Space X—the American technology company—launched 60 satellites into space in January 2020. Space X
plans to create a network of 12,000 satellites. The company says that the network, known as Starlink, will help
provide better Internet service to remote parts of the world. But astronomers say the growing number of satellites
orbiting the Earth is making it harder for them to observe and learn from the universe.
Satellites are made of metal that reflects sunlight. This makes them show up in the night sky as bright,
slow-moving dots. After the launch, the Starlink satellites appeared in images taken by telescopes and deep-space
cameras as a line of bright lights flying across the sky. Astronomers learn about space by using large telescopes
and special cameras to observe light coming from very far away. The information they collect can help them
understand things like how galaxies are formed or which planets might be able to support life.

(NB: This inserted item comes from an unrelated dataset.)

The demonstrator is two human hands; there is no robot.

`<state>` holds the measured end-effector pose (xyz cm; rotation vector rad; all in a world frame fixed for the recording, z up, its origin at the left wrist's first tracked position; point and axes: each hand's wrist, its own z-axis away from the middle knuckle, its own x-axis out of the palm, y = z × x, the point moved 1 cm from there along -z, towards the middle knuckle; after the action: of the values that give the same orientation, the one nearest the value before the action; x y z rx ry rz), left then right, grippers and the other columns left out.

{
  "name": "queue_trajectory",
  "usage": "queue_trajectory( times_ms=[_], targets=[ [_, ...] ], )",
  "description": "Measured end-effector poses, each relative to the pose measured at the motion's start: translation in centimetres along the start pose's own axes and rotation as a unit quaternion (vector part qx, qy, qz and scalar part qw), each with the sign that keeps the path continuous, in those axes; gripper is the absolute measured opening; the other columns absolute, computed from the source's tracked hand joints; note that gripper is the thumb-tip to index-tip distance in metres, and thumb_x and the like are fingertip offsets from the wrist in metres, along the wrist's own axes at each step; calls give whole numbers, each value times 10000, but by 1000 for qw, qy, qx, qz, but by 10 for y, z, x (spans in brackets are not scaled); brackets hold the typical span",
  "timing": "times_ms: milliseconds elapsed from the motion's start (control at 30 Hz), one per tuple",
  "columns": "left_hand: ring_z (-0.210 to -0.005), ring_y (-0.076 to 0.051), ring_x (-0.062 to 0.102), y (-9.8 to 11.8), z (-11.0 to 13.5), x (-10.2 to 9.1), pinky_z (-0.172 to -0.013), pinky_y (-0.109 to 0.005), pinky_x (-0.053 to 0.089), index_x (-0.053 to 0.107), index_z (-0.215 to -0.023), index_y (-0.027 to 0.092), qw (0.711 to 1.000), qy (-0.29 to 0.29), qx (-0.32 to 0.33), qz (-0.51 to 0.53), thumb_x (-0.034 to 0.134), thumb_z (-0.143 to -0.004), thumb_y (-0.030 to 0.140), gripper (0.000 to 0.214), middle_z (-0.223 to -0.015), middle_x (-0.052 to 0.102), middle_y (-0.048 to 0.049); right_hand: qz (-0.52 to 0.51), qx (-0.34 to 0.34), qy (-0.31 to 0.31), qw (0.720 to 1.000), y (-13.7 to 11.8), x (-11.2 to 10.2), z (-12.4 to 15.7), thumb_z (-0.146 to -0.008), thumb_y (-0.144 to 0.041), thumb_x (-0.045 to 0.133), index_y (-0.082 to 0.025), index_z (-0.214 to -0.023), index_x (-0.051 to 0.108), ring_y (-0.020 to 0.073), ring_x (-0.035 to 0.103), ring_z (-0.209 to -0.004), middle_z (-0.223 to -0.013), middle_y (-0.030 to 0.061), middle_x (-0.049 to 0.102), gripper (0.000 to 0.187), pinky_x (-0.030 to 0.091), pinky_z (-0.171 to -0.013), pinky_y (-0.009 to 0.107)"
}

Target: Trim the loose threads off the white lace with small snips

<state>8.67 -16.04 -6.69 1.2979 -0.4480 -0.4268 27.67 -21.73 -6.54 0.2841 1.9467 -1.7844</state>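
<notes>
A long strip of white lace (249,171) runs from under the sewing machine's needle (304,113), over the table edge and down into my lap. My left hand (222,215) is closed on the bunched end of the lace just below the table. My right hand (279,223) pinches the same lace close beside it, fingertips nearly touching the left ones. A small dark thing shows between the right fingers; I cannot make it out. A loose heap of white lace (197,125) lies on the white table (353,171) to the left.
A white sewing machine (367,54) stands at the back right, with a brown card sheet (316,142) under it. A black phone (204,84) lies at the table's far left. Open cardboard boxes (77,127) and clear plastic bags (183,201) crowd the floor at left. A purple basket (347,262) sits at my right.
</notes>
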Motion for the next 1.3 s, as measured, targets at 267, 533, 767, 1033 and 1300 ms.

Some astronomers also use radio telescopes, which record radio waves coming from space. This makes it
possible to study things that give off low energy and would not show up as light—like dust and gases. In April
2019, astronomers used information collected by several radio telescopes to produce the first image of a black
hole. Large groups of satellites—known as “satellite constellations”—give off radio signals of their own and
reflect radio waves coming from Earth. These extra signals interfere with radio waves coming from further away
in the galaxy. While it might be possible to build satellites with surfaces that don’t reflect light, it will be very
difficult to make satellites that don’t interfere with radio waves.